Monday, March 7, 2016

Rules for writing a "space opera"

Charles Stross finds his publishers wanting him to write a "space opera" (think a multi-volume, thematically-connected episode of Star Trek, or a multi-volume "hobbits in space."  He has been thinking about the pitfalls to be avoided in developing the institutional and physical structure of such a work (and, it seems to me implicitly says such works can't be coherently constructed).  I decided not to read through the 500+ comments already on his blog post (he has a huge and literate following), but wanted to add this.
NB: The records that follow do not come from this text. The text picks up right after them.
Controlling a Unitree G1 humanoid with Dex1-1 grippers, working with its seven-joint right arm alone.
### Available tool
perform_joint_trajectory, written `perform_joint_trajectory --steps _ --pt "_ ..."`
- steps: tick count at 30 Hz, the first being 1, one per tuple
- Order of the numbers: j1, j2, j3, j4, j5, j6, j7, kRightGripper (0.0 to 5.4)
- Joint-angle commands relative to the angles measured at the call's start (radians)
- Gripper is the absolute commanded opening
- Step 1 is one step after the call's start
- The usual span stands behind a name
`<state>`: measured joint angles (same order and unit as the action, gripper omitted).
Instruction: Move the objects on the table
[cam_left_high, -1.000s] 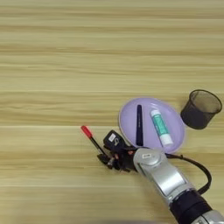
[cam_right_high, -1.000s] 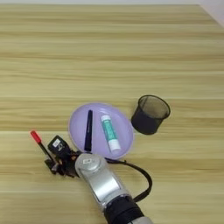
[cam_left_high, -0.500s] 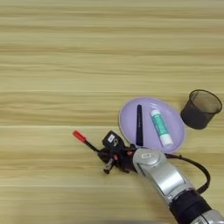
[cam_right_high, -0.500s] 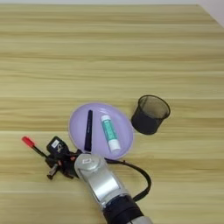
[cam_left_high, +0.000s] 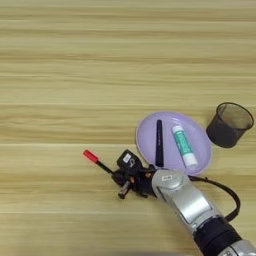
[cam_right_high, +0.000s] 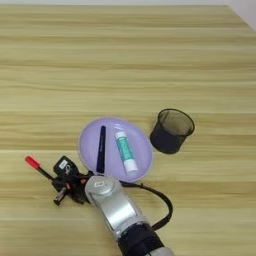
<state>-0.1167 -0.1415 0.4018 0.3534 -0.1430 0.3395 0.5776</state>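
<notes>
Nearest us, our right arm comes in from the bottom edge, and the gripper (cam_left_high: 129, 177) sits low on the table (cam_left_high: 60, 75), just left of the purple plate (cam_left_high: 147, 135). Its black fingers look clamped on the thin black pen w/ red cap (cam_left_high: 100, 163) – red cap sticks out up-left, red end pokes out below the fingers. We can't tell if the pen is lifted clear of the wood or resting on it.

Next out: the plate, w/ a black pen (cam_left_high: 159, 142) and a white-and-teal tube (cam_left_high: 184, 145) lying side by side on it, apart, both roughly pointing away from us. Further right, the black mesh cup (cam_left_high: 229, 124) stands upright, just beside the plate's rim.

Step in hand, as we read it: pick-up of the red-capped pen – grasp made, carry not yet done. Likely next: lift, swing right over the plate, set it beside the other two w/o knocking them or clipping the rim.
</notes>
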Motion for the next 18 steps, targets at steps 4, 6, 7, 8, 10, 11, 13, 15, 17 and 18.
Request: perform_joint_trajectory --steps 4,6,7,8,10,11,13,15,17,18 --pt "0.033 -0.017 -0.017 -0.018 0.007 0.052 -0.023 0.44" --pt "0.038 -0.016 -0.021 -0.034 0.013 0.056 -0.022 0.44" --pt "0.039 -0.016 -0.023 -0.04 0.013 0.055 -0.022 0.44" --pt "0.04 -0.016 -0.026 -0.045 0.014 0.056 -0.023 0.44" --pt "0.042 -0.015 -0.03 -0.053 0.017 0.059 -0.023 0.44" --pt "0.043 -0.015 -0.032 -0.056 0.017 0.06 -0.023 0.44" --pt "0.045 -0.013 -0.037 -0.068 0.023 0.06 -0.024 0.44" --pt "0.049 -0.012 -0.042 -0.083 0.029 0.059 -0.024 0.44" --pt "0.054 -0.011 -0.047 -0.101 0.035 0.061 -0.024 0.44" --pt "0.056 -0.011 -0.049 -0.11 0.037 0.064 -0.025 0.44"
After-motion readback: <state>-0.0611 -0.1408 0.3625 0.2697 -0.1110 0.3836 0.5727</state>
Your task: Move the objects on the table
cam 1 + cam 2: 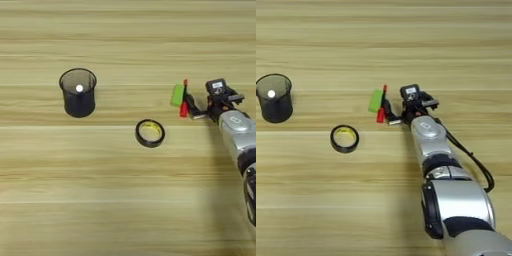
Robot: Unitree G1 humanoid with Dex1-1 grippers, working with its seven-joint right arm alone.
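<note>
Gripper [390, 114] at red marker [381, 107] beside green block [375, 101], finger spread unclear, tape ring [344, 138] w/ bare table [384, 40] around

Table [125, 210] bears block [177, 95], marker [184, 102], ring [150, 133], cup [78, 93].

On my feed the one thing outside the job is a dark mesh cup [78, 93], standing upright toward the left side, well apart from everything else. I look straight down into its open round mouth and see a small white ball [79, 88] sitting inside, near the middle. The cup's rim is a thin dark ring, and its walls look see-through.
</note>
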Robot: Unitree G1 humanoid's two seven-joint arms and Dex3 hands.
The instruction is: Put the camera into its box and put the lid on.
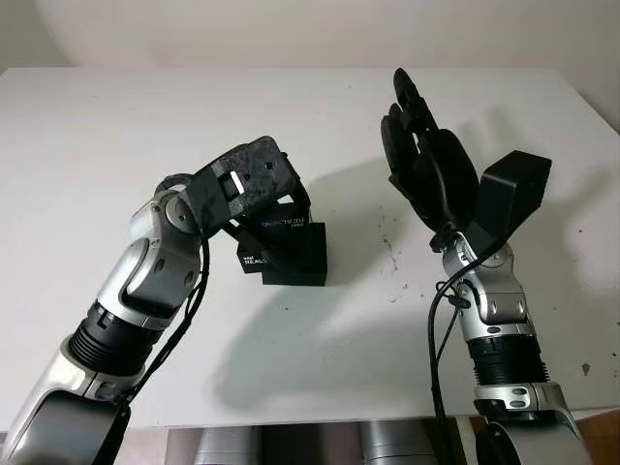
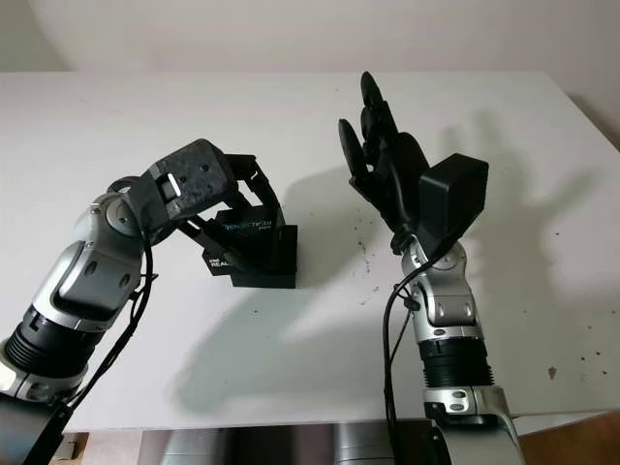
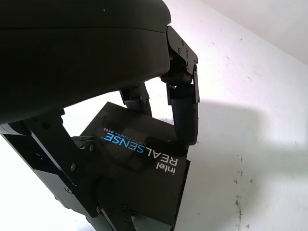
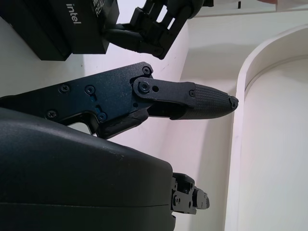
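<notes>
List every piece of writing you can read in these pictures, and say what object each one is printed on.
"intel REALSENSE": on the top of the black lid, which the left hand holds tilted over the black box.
Small line above it on the lid: looks like "DEPTH CAMERA D405", too small to be sure.
"REAL...": white lettering on the box side, partly hidden.
The right hand, open and raised over the table, carries no writing.
</notes>
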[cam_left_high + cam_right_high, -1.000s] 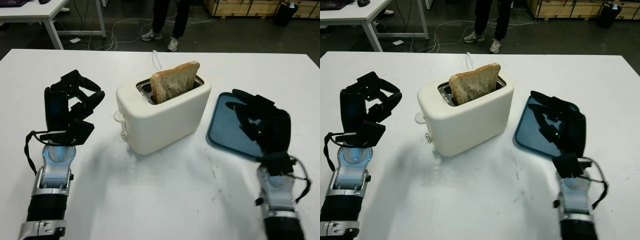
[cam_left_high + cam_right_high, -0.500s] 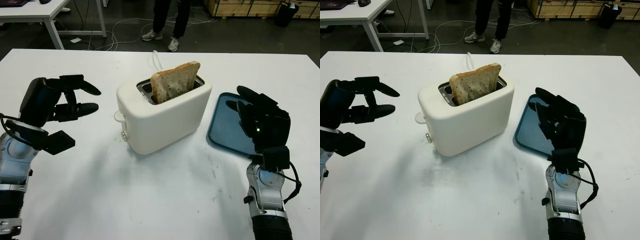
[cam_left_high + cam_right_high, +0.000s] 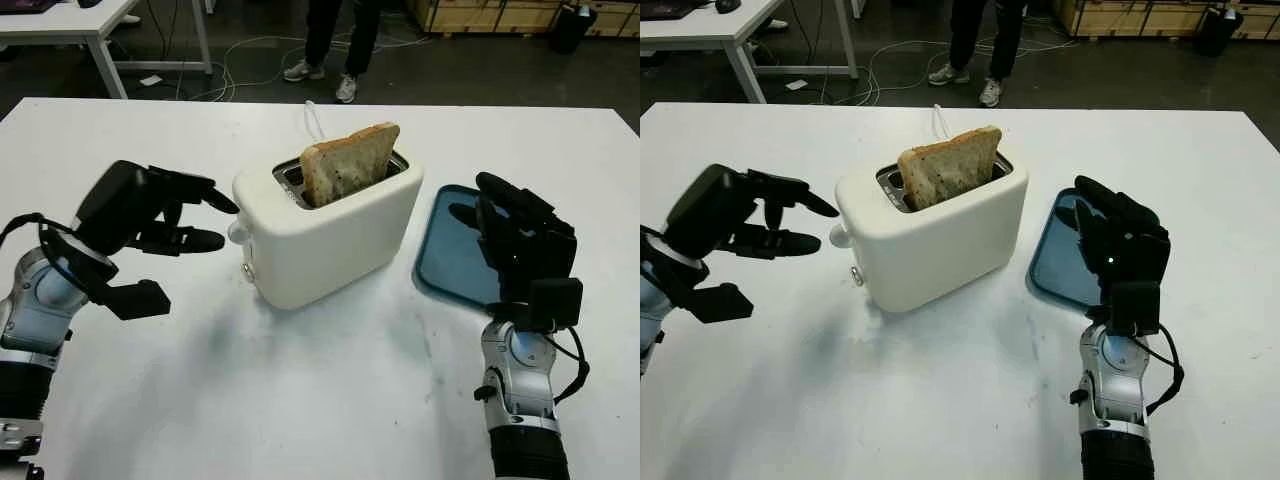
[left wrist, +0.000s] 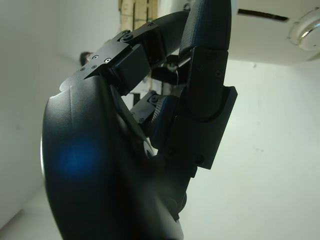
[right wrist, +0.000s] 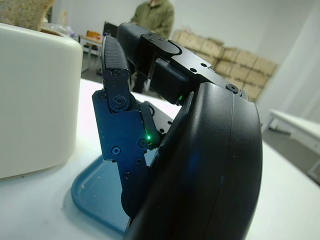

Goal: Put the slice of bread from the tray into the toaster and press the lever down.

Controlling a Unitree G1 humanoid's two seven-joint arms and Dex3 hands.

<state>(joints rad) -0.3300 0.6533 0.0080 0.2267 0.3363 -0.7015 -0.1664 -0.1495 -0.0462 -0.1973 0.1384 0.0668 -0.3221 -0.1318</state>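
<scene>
White table (image 3: 330,400), items listed left to right.

1. Left hand (image 3: 150,215): at 9 o'clock of the toaster, grasping nothing, fingers (image 3: 205,195) extended toward the lever end, tips just short of it. Judged placed there to reach the lever.
2. Lever (image 3: 238,232): pale knob on the toaster's 9 o'clock end face, apparently not yet pressed, since the bread stands high.
3. Toaster (image 3: 330,235): cream, table centre, cord leading off at 12 o'clock.
4. Bread (image 3: 348,162): seated in the slot, upper half standing proud, tilted slightly. Insertion judged done; pressing remains.
5. Tray (image 3: 455,250): blue, at 3 o'clock of the toaster, just beside it.
6. Right hand (image 3: 520,240): raised over the tray's near edge, holding nothing, released; judged idle.
</scene>
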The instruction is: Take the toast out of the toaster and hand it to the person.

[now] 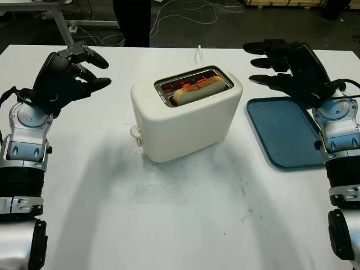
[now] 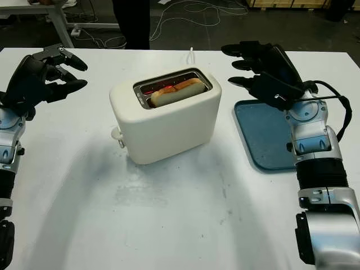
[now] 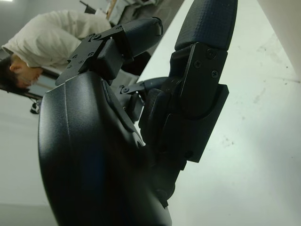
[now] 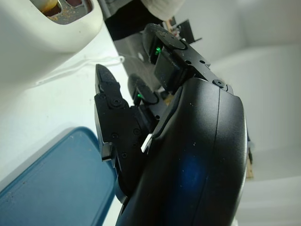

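Pinch the toast (image 1: 197, 90) by its exposed top crust, still seated in the toaster (image 1: 185, 115) slot with elements glowing; probably light and crumbly, so grip gently; left hand (image 1: 67, 76) and right hand (image 1: 289, 70) flank the toaster, both open and empty.

toast (image 1: 197, 90) in toaster (image 1: 185, 115) | left hand (image 1: 70, 73) open | right hand (image 1: 287, 70) open above tray (image 1: 281, 135)
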Available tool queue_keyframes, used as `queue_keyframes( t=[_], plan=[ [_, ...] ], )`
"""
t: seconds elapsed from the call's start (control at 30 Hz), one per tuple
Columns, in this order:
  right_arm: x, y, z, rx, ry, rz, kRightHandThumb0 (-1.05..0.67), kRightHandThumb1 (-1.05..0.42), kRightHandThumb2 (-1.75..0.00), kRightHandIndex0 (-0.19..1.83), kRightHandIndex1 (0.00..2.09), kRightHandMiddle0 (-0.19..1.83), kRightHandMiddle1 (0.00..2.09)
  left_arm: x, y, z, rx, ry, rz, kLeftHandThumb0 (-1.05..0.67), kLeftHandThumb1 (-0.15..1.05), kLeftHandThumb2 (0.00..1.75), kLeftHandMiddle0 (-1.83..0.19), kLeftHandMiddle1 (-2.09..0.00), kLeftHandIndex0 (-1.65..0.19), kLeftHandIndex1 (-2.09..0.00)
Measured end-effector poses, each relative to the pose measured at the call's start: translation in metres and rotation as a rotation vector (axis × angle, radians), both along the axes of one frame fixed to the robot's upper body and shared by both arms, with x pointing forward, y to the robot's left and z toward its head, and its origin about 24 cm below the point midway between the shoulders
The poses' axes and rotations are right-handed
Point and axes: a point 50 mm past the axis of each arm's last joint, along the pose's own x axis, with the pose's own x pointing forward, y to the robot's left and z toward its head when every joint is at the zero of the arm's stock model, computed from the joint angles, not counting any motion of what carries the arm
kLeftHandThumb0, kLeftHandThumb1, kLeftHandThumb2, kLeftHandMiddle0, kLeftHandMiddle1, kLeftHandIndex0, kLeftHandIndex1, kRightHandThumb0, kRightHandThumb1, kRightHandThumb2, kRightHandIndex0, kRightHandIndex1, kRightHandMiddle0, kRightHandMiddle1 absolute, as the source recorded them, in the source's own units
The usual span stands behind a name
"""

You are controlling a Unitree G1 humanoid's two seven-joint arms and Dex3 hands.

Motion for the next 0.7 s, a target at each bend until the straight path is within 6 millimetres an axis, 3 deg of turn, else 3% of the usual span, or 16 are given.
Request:
queue_keyframes(
  t=[0.7],
  plan=[
    [0.0002,-0.0001,-0.0007,0.001,0.003,0.000,-0.07,-0.92,-0.03,0.78,0.01,0.70,0.00,-0.0004,-0.0004,0.0008,0.001,-0.003,-0.001,-1.05,0.92,0.12,-0.47,-1.34,-0.43,-1.22]
  ],
)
Any "space opera" will   have to have either (or both) of the following characteristics:

1. Much faster-than-light travel and communications.
2. Extremely robust  social/political/economic institutions.
Why?  Simple.  Planets are a long way apart; the closest likely  habitable planets to us are 4+ light-years away, the second closest more like 13 l.y.  For commercial purposes, there needs to be a way to finesse the extremely long time it would take for beings on Planet A to place an order with beings on Planet B and have that order delivered.  With out closest possible neighbors, we're talking around 10 years, even with communications and travel at (or near) the speed of light.  Transactions times in the decades are perhaps more plausible.

The alternative is, in effect, inter-planetary commerce that consists of "tramp spaceships" picking up loads of stuff on Planet X, heading off to the nearest planetary systems, and hoping to find a market (that seems to me to have been the Ferengi economic plan in Star Trek: Deep Space 9).  And hoping that your customers will pay you in something that you find useful or can sell (barter) elsewhere.  And being able to live with what you can get for sustenance.  At the speed of light, you've got maybe 10 or 12 ports of call in your lifetime, assuming (a point Stross raises) you can keep your ship from falling apart, and/or can fend off space pirates.  (Let's face it, piracy was a major problem for global commerce on this planet for hundreds of years.)

The alternative to all this is simply to hope your readers aren't paying enough attention, of just don't care.